Reasons parents regret having kids usually depend on current circumstances. While there are some differences for moms versus dads, as well as age of parents, typically the more parents struggle with finances and personal independence, the more likely they have regrets for having kids.
The two main reasons parents regret kids are money and independence.
Though several studies support this, one of the most recent studies on regretting parenthood found a correlation with several issues: higher level of adverse childhood experiences, bad health, financial situation, marital status, and having children with special needs.
Parenting regrets often are parent-focused rather than child related.
So, it does make sense why some people who struggle to find adequate childcare, and afford it, as well as have difficulty paying for groceries, housing, health care, and so on for multiple people, may then regret the decision to add to their family.
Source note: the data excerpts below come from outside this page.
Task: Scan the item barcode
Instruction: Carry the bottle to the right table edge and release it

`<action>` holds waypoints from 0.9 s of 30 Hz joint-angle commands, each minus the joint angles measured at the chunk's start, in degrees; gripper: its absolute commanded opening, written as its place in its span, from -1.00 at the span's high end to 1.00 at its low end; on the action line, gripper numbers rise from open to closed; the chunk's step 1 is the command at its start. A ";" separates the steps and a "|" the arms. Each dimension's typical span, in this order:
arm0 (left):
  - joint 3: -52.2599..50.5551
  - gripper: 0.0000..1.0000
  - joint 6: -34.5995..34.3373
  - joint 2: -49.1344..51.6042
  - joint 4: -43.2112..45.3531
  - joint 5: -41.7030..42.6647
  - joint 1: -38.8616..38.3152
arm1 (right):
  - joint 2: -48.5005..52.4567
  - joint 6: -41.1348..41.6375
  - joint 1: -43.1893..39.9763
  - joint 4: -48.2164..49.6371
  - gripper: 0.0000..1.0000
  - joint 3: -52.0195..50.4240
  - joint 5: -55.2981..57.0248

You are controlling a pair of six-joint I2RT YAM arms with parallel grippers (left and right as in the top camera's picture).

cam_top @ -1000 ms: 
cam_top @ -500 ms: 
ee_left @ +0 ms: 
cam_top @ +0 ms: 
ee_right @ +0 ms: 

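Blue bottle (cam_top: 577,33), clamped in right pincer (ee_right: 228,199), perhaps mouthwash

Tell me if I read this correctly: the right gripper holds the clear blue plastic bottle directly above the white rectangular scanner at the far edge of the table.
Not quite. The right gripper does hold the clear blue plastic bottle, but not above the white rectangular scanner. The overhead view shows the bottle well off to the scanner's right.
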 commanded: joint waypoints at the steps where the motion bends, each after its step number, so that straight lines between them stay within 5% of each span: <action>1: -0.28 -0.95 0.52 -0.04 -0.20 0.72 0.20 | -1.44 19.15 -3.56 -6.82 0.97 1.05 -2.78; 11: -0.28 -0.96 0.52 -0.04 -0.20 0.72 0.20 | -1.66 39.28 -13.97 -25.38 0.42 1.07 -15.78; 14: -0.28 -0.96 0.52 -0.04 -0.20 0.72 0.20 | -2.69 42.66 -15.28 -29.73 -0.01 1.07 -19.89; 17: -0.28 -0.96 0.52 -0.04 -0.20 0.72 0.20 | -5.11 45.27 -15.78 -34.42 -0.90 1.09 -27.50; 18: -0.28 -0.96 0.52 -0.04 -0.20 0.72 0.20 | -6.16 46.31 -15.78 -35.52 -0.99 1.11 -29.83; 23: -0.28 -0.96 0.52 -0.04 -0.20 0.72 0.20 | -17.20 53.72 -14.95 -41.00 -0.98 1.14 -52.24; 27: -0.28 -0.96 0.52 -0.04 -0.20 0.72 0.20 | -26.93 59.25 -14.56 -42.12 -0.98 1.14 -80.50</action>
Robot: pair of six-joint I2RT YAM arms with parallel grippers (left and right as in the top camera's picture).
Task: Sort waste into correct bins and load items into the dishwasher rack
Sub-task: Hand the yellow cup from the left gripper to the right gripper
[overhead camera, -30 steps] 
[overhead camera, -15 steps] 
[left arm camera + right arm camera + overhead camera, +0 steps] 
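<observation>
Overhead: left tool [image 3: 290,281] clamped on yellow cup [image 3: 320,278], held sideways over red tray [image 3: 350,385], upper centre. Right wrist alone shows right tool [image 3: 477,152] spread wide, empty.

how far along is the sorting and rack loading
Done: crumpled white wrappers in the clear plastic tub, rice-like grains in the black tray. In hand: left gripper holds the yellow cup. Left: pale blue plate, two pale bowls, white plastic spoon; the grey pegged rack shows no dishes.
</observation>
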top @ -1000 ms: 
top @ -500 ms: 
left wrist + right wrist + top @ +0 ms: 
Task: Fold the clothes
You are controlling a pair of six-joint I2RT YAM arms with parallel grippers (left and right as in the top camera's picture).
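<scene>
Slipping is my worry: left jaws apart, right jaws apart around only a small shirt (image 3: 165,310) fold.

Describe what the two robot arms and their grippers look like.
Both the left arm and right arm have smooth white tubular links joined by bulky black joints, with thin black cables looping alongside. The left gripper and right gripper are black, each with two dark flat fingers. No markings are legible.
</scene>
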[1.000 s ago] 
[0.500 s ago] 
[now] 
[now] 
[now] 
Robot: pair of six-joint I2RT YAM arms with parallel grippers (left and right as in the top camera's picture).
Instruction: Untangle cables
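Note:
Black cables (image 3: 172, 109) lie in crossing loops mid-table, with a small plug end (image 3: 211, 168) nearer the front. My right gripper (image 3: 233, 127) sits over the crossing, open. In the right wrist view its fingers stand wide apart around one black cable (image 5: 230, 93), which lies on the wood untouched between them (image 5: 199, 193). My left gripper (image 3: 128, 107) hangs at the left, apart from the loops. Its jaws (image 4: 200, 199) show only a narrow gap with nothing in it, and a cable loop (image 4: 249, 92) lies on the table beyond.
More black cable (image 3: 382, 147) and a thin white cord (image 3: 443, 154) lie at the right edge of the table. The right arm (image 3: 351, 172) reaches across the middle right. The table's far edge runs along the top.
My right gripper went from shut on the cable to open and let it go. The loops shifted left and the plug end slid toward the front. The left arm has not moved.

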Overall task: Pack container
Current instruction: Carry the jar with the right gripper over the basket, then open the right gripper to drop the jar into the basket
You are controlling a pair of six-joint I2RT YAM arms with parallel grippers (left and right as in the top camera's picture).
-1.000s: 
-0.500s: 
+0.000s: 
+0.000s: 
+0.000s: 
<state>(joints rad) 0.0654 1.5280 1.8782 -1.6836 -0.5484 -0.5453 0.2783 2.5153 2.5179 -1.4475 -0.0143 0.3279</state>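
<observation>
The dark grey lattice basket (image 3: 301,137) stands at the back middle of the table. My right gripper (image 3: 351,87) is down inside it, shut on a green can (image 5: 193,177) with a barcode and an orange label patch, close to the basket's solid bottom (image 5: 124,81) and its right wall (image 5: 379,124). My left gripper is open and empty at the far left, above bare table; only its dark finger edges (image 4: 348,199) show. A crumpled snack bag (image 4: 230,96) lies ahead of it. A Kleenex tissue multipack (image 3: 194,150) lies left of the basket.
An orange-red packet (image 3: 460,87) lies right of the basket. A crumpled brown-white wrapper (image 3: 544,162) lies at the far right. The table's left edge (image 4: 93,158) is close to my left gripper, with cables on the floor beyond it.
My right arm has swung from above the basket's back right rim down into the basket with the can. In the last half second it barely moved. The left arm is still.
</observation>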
However, there are many ways to work that out and there are lots of support for struggling families to prevent this regretful feeling from lasting. Money should never be the reason to regret your children!
But again, there are several reasons, such as the parent’s health, as well as the parent’s own adverse childhood that make some regret having children.
Reasons Some Dads Regret Having Kids
Reasons dads typically give for regretting having kids are related to the lifestyle choices and limitations having kids brings, as well as the burden dads have as the primary or main breadwinner for the household.
Though some reasons are similar for both moms and dads who regret having kids, there are some related to specific sex/gender roles.
Three of the Most Common Reasons Dads Regret Having Kids:
- Some dads regret having kids because it limits their personal independence. Whereas dads might be used to ‘doing their own thing’, once kids come, that is not usually possible. This is more common for dads who play sports on teams or tend to work late or socialize with colleagues. Having to deal with childcare or spend ‘family time’ seems to crimp their style.
- Another reason given for some dads to regret having kids is that they feel their relationship has suffered with their wife (child’s mom). It’s normal for moms to be consumed or preoccupied with children, especially younger ones, so it’s not unheard of that some dads might feel replaced or overlooked.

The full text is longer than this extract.